• YOUR INSTRUCTIONS: Go through each line of the records below and count those with the word "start". Give only the count.

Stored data
++++++

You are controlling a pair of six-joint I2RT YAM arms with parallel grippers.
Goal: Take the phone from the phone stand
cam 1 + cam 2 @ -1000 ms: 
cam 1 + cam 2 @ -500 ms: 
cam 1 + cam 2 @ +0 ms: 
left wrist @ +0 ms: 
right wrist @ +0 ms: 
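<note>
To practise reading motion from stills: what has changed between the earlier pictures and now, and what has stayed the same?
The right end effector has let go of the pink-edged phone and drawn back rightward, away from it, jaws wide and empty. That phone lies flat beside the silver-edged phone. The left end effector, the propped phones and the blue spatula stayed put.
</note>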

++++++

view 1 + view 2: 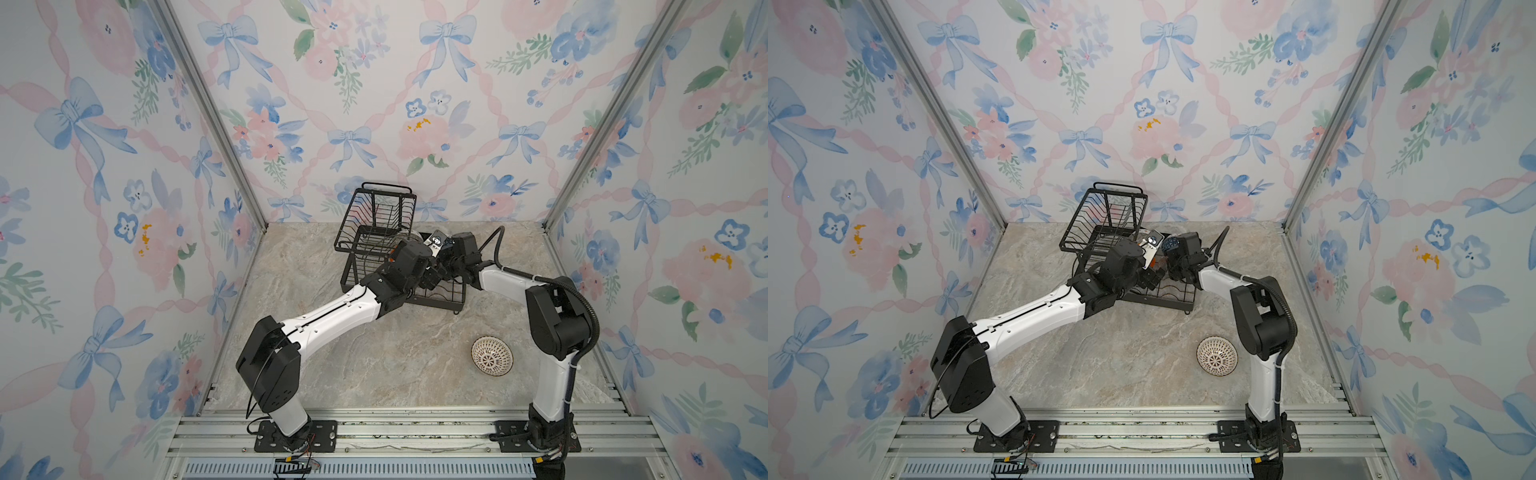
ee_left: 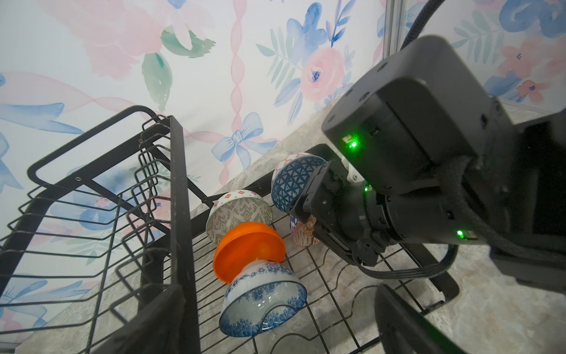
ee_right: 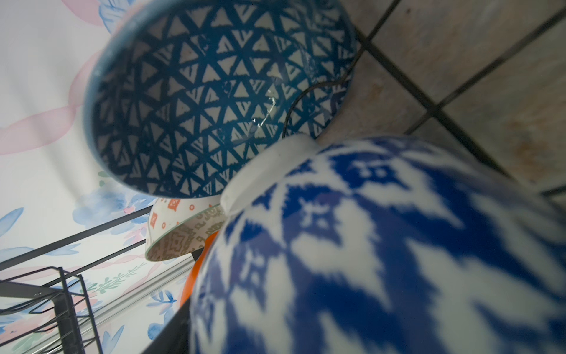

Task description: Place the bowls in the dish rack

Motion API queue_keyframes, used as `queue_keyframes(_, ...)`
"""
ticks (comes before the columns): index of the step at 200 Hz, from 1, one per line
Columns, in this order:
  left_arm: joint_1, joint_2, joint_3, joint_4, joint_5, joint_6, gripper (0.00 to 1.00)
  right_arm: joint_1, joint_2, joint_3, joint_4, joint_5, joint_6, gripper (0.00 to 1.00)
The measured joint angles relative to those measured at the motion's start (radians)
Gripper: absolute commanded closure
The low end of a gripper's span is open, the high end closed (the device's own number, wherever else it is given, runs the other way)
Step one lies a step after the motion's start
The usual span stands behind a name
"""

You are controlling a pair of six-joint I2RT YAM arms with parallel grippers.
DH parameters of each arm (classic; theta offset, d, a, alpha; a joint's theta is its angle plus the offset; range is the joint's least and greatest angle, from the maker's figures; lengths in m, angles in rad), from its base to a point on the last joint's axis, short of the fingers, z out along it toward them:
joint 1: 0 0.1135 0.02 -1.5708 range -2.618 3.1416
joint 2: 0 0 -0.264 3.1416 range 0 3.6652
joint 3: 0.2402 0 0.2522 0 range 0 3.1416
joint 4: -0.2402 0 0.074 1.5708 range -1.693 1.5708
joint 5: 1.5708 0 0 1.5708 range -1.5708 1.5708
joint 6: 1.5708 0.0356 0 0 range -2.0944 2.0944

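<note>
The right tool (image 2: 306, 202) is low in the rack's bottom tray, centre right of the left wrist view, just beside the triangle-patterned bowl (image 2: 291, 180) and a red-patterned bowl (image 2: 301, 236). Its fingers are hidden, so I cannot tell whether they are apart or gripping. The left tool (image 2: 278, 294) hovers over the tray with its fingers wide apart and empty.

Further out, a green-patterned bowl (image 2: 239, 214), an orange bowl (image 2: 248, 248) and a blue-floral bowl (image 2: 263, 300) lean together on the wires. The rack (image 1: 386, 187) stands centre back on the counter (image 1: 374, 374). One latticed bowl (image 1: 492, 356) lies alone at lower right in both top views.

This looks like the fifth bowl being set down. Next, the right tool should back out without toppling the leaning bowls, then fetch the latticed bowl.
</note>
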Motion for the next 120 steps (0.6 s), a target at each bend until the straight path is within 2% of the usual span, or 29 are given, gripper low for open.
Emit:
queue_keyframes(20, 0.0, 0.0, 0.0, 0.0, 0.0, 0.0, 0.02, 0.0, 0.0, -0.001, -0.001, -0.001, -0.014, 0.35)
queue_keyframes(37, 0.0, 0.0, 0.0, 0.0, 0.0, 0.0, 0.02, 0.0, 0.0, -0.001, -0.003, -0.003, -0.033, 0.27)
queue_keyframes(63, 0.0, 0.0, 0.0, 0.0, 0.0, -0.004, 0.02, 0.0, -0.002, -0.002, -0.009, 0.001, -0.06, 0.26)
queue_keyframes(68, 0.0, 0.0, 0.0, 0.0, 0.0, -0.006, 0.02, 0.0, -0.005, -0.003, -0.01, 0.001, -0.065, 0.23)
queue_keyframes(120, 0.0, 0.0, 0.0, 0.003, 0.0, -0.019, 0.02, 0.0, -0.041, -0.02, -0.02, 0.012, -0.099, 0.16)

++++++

• REPLY: 2